Each image or audio program may use specific electronic key information provided and encrypted for the theater or the show venue authorized to show the specific program by the show venue or theater specific electronic key information. The conditional access management 124 or CAM handles this function. The encrypted program key required by the auditorium to decrypt the stored information is transmitted or otherwise delivered to the authorized theater prior to the program being broadcast. It is worth noting that the stored program information is potentially transmitted several days or weeks before the start of the authorized show time, as well as the encrypted image or audio program key is transmitted or transmitted just before the start of the authorized show time. The encrypted program key may also be transmitted using a low data rate link or a portable storage element such as a magnetic or optical media disk, smart card, or other device having an erasable memory element. The encrypted program key may also be provided in such a manner as to control the time at which a particular theater complex or auditorium is authorized to show the program.

Each theatre subsystem 104 receiving the encrypted program key decrypts the value using its auditorium-specific key and stores the decrypted program key in a storage device or other secure memory.

When the program is to be played, the cinema or venue specific and program specific key information is used, preferably with an equalization algorithm used in the decryptor 112 in preparing the encrypted signal, to now decode/decrypt the program information in real time.

Referring back to FIG. 4, in addition to encoding, image encryptor 192 may add a "watermark" to the image program, which is typically digital in nature. This includes location-specific and/or time-specific visual identifiers inserted in the program sequence. That is, watermarks are constructed to represent authorized screening locations and times, if necessary, in order to more effectively track the source of illicit copies. The watermark may also be programmed to appear at frequent but pseudo-random times during playback and to be invisible to the viewer. Watermarks are perceptually unnoticeable during presentation of decompressed image or audio information at transmission rates that are preset to be normal. However, watermarks are perceptible when the image and audio information is displayed at a different rate than normal, such as at a slower "non-real time" or still frame playback rate. If an unauthorized copy of the program is found, the digital watermark information is read by an authorized agency and the theater in which the copy was made can be determined. Such watermarking techniques may also be applied to or used to identify audio programs.

The compressed or encrypted image and audio signals are both fed to the multiplexer 200. The image and audio information is multiplexed with the time synchronization information at the multiplexer 200 to allow the image and audio string information to be played in a time aligned fashion at the theatre subsystem 104. The multiplexed signal is then processed by a program packetizer which forms program strings from the packetized data. By grouping the data or forming "data blocks," the program string can be monitored during decompression by the theatre subsystem 104 (fig. 2) for errors in receiving the blocks during decompression. A request may be made by the theatre management 128 of the theatre subsystem 104 for an error in the display of the data block. Thus, if an error exists, only a small portion of the program needs to be replaced, rather than the entire program. Requests for small blocks of data may be processed over a wired or wireless link. This provides for enhanced reliability and efficiency.

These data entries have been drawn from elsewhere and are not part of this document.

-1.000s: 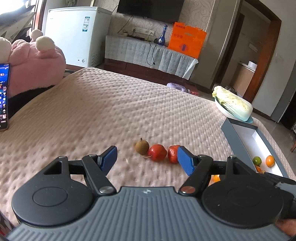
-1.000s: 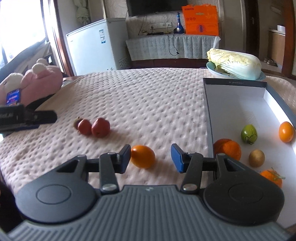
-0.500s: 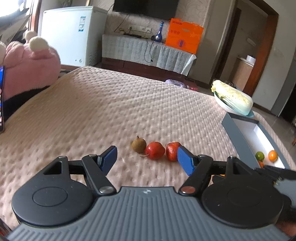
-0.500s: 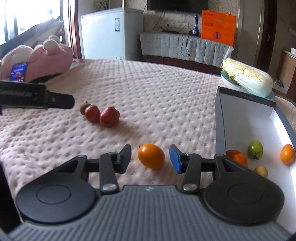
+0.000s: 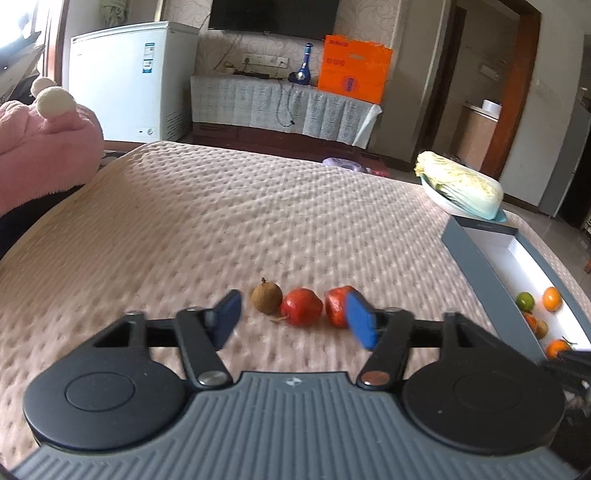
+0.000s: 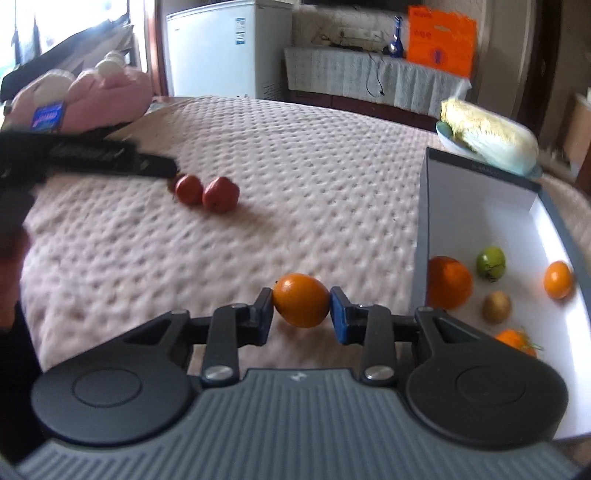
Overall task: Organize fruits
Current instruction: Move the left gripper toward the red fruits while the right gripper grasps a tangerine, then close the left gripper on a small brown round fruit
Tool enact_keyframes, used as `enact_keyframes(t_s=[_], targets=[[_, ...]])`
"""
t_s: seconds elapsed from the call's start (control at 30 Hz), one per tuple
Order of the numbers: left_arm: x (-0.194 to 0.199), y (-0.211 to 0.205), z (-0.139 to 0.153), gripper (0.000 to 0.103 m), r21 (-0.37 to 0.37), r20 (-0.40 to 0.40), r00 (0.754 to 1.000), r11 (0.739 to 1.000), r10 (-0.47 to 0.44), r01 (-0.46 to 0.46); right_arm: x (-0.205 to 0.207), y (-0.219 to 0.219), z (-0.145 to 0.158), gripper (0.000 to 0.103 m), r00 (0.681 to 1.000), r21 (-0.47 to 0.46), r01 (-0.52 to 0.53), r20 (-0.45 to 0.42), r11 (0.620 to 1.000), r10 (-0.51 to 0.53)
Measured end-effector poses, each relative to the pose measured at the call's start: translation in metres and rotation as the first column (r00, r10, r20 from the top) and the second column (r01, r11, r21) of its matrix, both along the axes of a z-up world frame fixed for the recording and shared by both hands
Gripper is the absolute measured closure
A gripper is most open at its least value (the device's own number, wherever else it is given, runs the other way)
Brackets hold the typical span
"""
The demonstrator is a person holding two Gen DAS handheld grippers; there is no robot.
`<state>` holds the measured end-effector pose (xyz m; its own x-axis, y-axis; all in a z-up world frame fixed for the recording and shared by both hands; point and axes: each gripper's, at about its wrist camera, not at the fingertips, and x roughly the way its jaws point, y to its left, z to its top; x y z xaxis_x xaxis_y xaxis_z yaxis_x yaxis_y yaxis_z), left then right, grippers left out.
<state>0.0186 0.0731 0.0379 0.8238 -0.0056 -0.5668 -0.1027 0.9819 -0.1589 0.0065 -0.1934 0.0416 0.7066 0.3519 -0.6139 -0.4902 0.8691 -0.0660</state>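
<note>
We see a pink quilted bed [image 6: 295,155] carrying a white box [image 6: 480,206] of fruit. Our right hand-held gripper [image 6: 301,314], jaws just closing, clamps an orange [image 6: 301,304] beside the box. Our left hand-held gripper [image 5: 291,321], also narrowing, stands apart before two red fruits [image 5: 301,312] and a brown fruit [image 5: 266,297].

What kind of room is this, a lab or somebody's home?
Most likely a lived-in home. A wall-mounted TV hangs above a cloth-covered cabinet, a white chest freezer stands by the window, and fruit lies on a pink quilted cover.
</note>
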Motion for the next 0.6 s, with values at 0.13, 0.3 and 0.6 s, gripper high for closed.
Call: enact_keyframes(t_s=[0.13,0.3,0.6], targets=[[0.012,0.013,-0.007,0.048,-0.043,-0.034,0.992,0.991,0.123,-0.124,-0.012,0.002,-0.006,0.067,0.998,-0.076,-0.042,0.040,0.996,0.045],[0.031,0.022,-0.013,0.055,-0.014,-0.064,0.980,0.982,0.189,-0.190,-0.010,-0.001,-0.004,0.066,0.999,-0.062,-0.043,0.026,0.997,0.045],[0.050,0.007,-0.025,0.057,-0.004,-0.121,0.990,0.997,0.074,-0.075,-0.006,-0.002,-0.004,0.065,0.999,-0.047,-0.033,0.014,0.998,0.034]])
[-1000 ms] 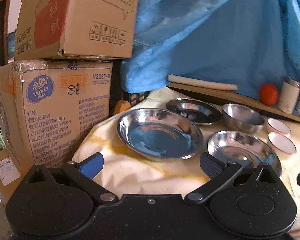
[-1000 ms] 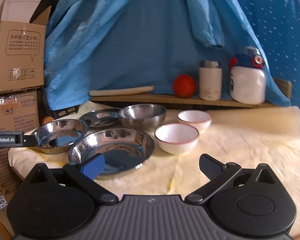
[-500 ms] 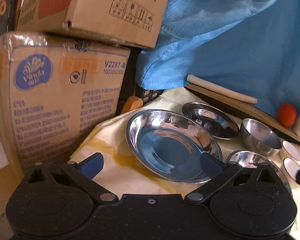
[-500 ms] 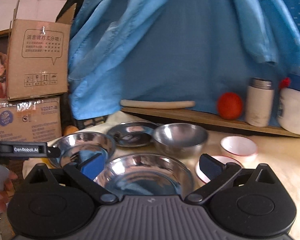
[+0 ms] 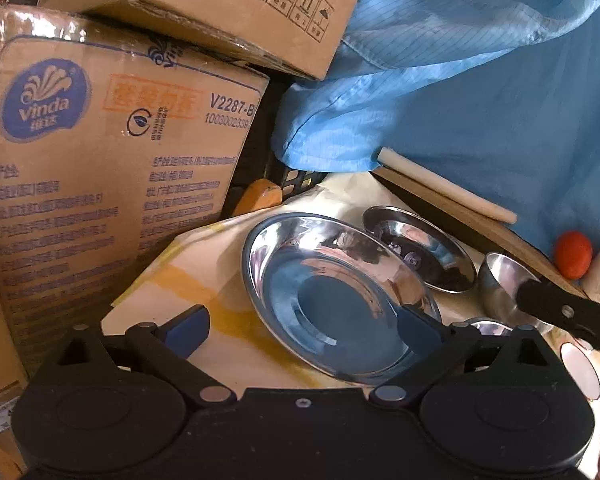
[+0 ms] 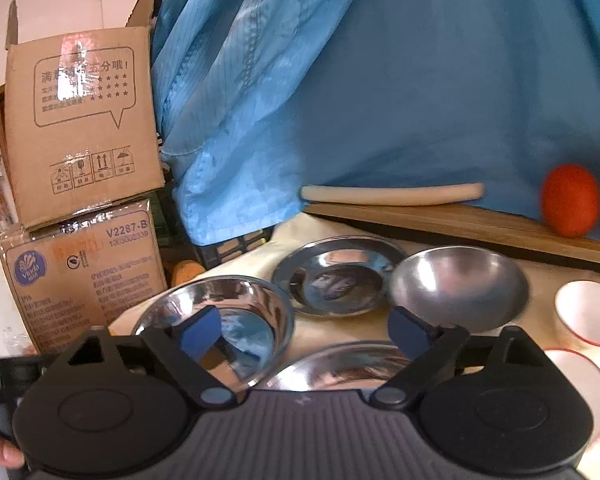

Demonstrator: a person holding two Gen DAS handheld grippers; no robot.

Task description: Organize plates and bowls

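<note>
Both pairs of fingers stand apart with nothing pinched between them. On the left gripper (image 5: 302,322), the right fingertip hangs over the near rim of the large steel plate (image 5: 332,300), while the left one sits off to the side above the cream cloth (image 5: 204,260); the pads press on nothing. The right gripper (image 6: 304,330) has just been narrowing its jaws a little, yet they are wide still and grip nothing: its left finger shows against the large steel plate (image 6: 236,300), its right finger just before the steel bowl (image 6: 460,288), and the rim of a second plate (image 6: 340,364) lies low between the two.

Every dish looks empty, holding only reflections. A small steel plate (image 6: 336,276) lies behind, between the large plate and the bowl, its edge close to the bowl's; whether they touch I cannot tell. Two white bowls with red rims (image 6: 588,316) sit at the right edge of the right wrist view, also empty.

Behind the dishes a wooden board (image 6: 460,224) carries a pale rolling pin (image 6: 392,194) and an orange ball (image 6: 570,200), under hanging blue fabric (image 6: 380,80). Stacked cardboard boxes (image 5: 100,180) stand to the left of the cloth.
</note>
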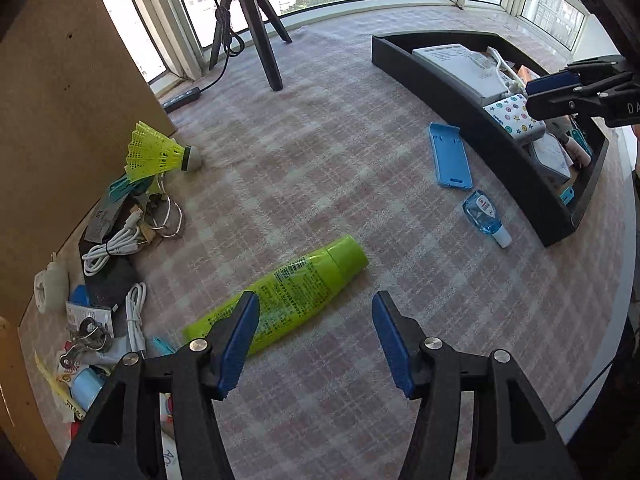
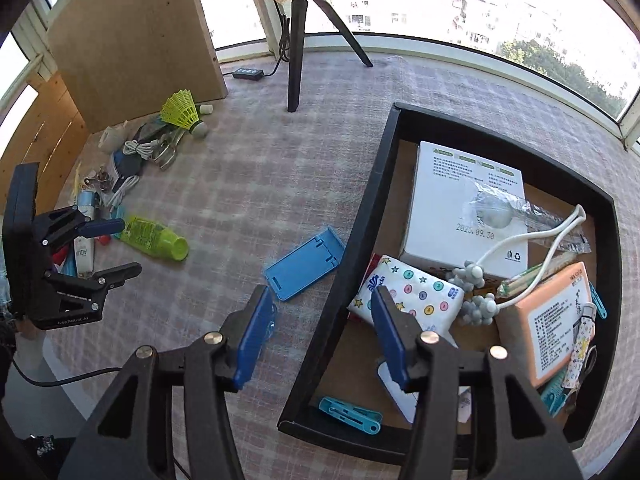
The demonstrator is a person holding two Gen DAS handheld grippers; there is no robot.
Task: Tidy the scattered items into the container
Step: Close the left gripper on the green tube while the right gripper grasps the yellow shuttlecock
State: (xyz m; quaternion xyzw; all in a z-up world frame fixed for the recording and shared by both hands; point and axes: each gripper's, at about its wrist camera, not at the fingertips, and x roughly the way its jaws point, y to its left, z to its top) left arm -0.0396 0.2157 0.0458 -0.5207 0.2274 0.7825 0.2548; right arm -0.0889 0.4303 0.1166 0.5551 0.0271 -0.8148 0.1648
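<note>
A lime-green bottle (image 1: 296,288) lies on its side on the checked cloth. My left gripper (image 1: 316,308) hangs open just above it, its left finger crossing the bottle's lower end. A blue phone case (image 1: 450,156) and a small blue bottle (image 1: 484,216) lie beside the black tray (image 1: 460,92). My right gripper (image 2: 320,300) is open and holds nothing; it straddles the black tray's (image 2: 360,240) left wall. Inside are a white box (image 2: 460,208), a tissue pack (image 2: 416,292) and a teal peg (image 2: 348,414). The left gripper (image 2: 120,246) shows over the green bottle (image 2: 156,238).
A pile of cables, clips and packets (image 1: 116,248) with a yellow shuttlecock (image 1: 156,152) sits against a brown board (image 1: 60,100) on the left. A black tripod (image 2: 298,40) and a power strip (image 2: 248,73) stand by the window. The blue phone case (image 2: 304,268) lies left of the tray.
</note>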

In an alternative embodiment of the invention, the image and audio portions of the program are treated as separate distinct programs. Thus, instead of multiplexing the image and audio signals using a multiplexer, the image signals are separately grouped. In this embodiment, the audio program may be removed from transmitting the image program and vice versa. Strictly speaking, the image and audio programs are only grouped into a merged program at the playing time. This allows for different audio programs to be combined with the image program for different reasons, such as different languages, providing post-publication updates or program changes to fit within local social standards, and so forth. This ability to flexibly distribute audio diverse multi-channel programming to image programming is useful to reduce costs in changing programming in a larger multi-cultural market that has been released and is now being used in the motion picture industry.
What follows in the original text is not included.